Supreme Court of Oregon

June 28, 2018

STATE OF OREGON, Petitioner on Review,
KALIQ MICHAEL MANSOR, Respondent on Review.

          Argued and submitted June 15, 2017

          On review from the Court of Appeals. (CC C111376CR) (CA A153124) [*]

          Peenesh Shah, Assistant Attorney General, Salem, argued the cause and fled the briefs for the petitioner on review. Also on the briefs were Ellen F. Rosenblum, Attorney General, and Benjamin Gutman, Solicitor General.

          Joshua B. Crowther, Chief Deputy Defender, Offce of Public Defense Services, Salem, argued the cause and fled the brief for the respondent on review. Also on the briefs was Ernest G. Lannet, Chief Defender.

          Before Balmer, Chief Justice, and Kistler, Walters, Nakamoto, Flynn, Duncan, and Nelson, Justices. [**]

         The decision of the Court of Appeals is affirmed.

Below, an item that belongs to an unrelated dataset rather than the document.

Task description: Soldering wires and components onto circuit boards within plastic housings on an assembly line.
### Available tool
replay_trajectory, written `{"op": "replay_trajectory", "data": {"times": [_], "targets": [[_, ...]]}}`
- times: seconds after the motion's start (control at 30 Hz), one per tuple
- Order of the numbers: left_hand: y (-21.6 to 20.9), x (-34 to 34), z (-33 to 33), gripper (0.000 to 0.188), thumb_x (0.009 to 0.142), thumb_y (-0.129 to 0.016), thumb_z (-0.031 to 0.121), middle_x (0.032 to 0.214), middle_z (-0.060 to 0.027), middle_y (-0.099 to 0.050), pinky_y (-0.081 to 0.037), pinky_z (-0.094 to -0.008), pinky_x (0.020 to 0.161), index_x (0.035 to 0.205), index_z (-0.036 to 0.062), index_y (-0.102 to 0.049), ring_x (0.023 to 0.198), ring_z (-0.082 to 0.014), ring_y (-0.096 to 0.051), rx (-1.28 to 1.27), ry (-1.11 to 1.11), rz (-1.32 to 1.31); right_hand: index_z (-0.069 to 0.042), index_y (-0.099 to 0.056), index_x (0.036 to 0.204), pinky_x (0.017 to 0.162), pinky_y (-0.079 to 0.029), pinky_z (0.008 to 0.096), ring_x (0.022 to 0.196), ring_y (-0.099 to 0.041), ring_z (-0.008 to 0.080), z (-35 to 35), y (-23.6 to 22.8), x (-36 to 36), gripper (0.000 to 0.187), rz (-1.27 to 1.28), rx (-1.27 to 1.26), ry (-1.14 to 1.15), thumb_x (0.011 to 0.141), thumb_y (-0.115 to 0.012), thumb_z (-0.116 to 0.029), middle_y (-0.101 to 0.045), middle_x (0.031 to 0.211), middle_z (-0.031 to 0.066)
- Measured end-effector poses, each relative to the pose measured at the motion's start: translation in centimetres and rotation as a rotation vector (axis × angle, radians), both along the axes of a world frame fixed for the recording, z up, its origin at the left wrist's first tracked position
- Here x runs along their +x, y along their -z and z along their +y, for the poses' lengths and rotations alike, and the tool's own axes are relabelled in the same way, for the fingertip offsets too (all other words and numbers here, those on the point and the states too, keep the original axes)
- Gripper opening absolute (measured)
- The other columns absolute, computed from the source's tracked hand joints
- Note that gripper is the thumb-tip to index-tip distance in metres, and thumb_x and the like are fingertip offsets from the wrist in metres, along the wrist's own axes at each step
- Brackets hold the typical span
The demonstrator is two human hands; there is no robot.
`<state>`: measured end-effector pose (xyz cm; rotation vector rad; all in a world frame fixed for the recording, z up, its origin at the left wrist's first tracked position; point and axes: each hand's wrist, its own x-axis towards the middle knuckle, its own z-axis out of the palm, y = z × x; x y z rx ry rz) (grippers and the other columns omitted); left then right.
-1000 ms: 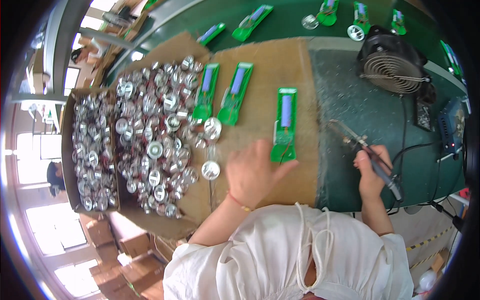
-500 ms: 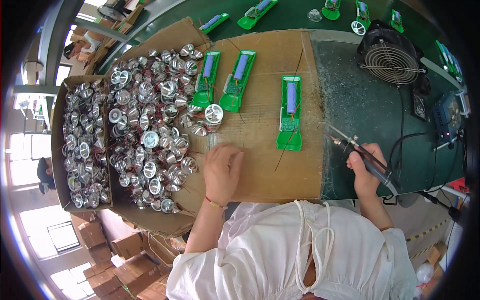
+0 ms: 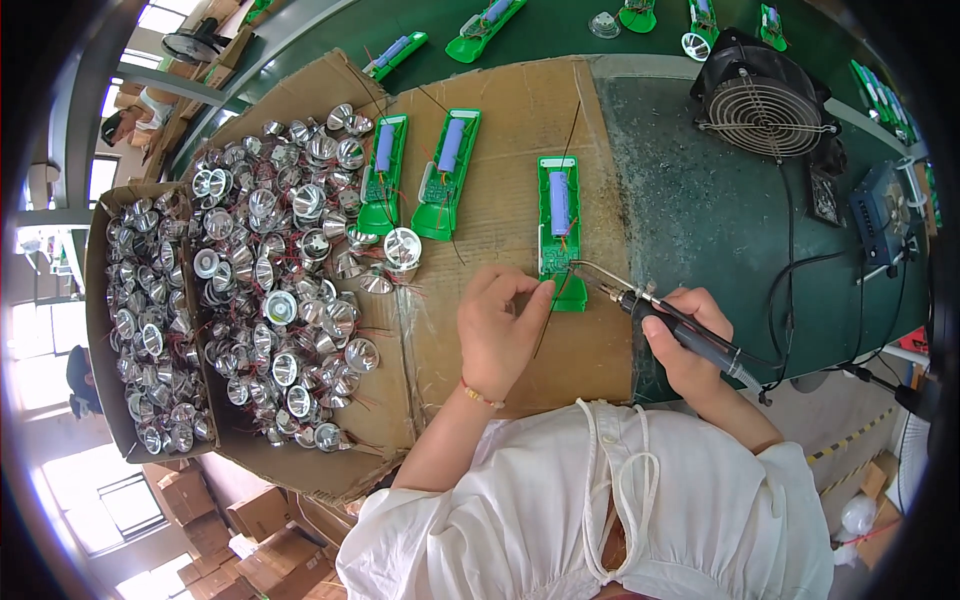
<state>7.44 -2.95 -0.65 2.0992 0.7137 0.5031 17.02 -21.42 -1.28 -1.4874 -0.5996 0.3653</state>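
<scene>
A green plastic flashlight housing (image 3: 571, 296) lies open on the cardboard, with a purple battery cell (image 3: 559, 204) and a small circuit board (image 3: 553, 264) inside. My left hand (image 3: 498, 332) is at its left edge, thumb and fingers drawn together beside the board. Whatever sits between those fingertips is too small to make out; a thin dark wire (image 3: 541, 335) runs close by. In my right hand (image 3: 692, 345) is a soldering iron (image 3: 712, 347) with a thin curved metal tube along it. Its tip points left, close to the board's right side.
Left of my hands, cardboard boxes (image 3: 385, 440) hold many silver reflector lamps (image 3: 284, 370). Two more green housings (image 3: 437, 218) lie beyond my left hand. A black fan (image 3: 765, 115) and a blue soldering station (image 3: 880, 215) with cables stand to the right. More housings lie along the far green bench.
My left hand has moved right to the housing, its fingers drawing together. My right hand has brought the soldering iron left to the circuit board. The whole view has shifted slightly.
</scene>
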Motion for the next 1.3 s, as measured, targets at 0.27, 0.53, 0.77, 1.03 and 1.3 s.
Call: {"op": "replay_trajectory", "data": {"times": [0.27, 0.53, 0.77, 1.03, 1.3], "targets": [[0.4, 0.7, 0.0, 0.011, 0.071, -0.069, 0.009, 0.075, -0.0078, -0.057, -0.044, -0.0289, 0.056, 0.070, 0.0021, -0.061, 0.064, -0.0195, -0.055, 0.031, 0.005, -0.013, 0.001, -0.052, 0.083, 0.053, -0.039, 0.0199, 0.061, -0.049, 0.0058, 0.4, -0.1, -0.1, 0.015, 0.018, -0.011, -0.013, 0.076, -0.065, -0.003, -0.055, 0.072, 0.0048], [0.6, 0.8, 0.1, 0.011, 0.071, -0.069, 0.009, 0.074, -0.0080, -0.057, -0.043, -0.0290, 0.055, 0.070, 0.0017, -0.061, 0.063, -0.0196, -0.055, 0.019, 0.015, 0.003, 0.000, -0.051, 0.082, 0.052, -0.040, 0.0206, 0.060, -0.049, 0.0060, 0.4, -0.4, 0.1, 0.016, -0.002, -0.046, -0.015, 0.076, -0.065, -0.004, -0.055, 0.071, 0.0050], [0.4, 0.8, 0.2, 0.012, 0.071, -0.070, 0.009, 0.073, -0.0082, -0.057, -0.043, -0.0289, 0.053, 0.069, 0.0017, -0.061, 0.058, -0.0189, -0.054, 0.010, 0.011, 0.004, 0.000, -0.048, 0.081, 0.053, -0.040, 0.0228, 0.058, -0.047, 0.0091, 0.1, -0.5, 0.3, 0.017, -0.002, -0.036, 0.053, 0.079, -0.062, -0.008, -0.054, 0.064, 0.0066], [0.5, 0.9, 0.2, 0.012, 0.071, -0.069, 0.010, 0.074, -0.0084, -0.057, -0.043, -0.0295, 0.054, 0.068, 0.0018, -0.061, 0.060, -0.0197, -0.055, 0.002, 0.012, 0.010, 0.000, -0.050, 0.081, 0.052, -0.040, 0.0210, 0.058, -0.048, 0.0072, 0.3, 0.4, 0.2, 0.016, -0.002, -0.024, 0.055, 0.078, -0.064, -0.007, -0.055, 0.067, 0.0047], [0.5, 0.8, 0.2, 0.012, 0.072, -0.069, 0.010, 0.074, -0.0084, -0.057, -0.043, -0.0291, 0.054, 0.069, 0.0018, -0.061, 0.059, -0.0197, -0.055, 0.003, 0.009, 0.017, -0.001, -0.052, 0.080, 0.052, -0.041, 0.0194, 0.057, -0.051, 0.0048, 1.5, 0.9, 0.3, 0.013, 0.241, 0.052, 0.098, 0.077, -0.065, -0.004, -0.057, 0.066, 0.0026]]}}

The judgment of the circuit court is reversed, and the case is remanded to the circuit court for further proceedings.

          [363 Or. 186] Case Summary: Defendant moved to suppress evidence discovered during a forensic examination of his computer conducted pursuant to a warrant, on the grounds that the warrant did not satisfy the particularity requirement of Article I, section 9, of the Oregon Constitution. The trial court denied the motion to suppress and a jury convicted defendant of murder and other crimes. The Court of Appeals reversed, holding that the warrant did not satisfy the particularity requirement because it was overbroad. Held: (1) Article I, section 9, of the Oregon Constitution requires a warrant authorizing the search of a computer to describe the information sought with as much specificity as reasonably possible under the circumstances, including, if available and relevant, a temporal description of when the information was created, accessed, or otherwise used; and (2) Article I, section 9, of the Oregon Constitution requires the suppression of evidence found during a warranted search of a computer if the search for that evidence was not authorized by the warrant and does not come within an exception to the warrant requirement.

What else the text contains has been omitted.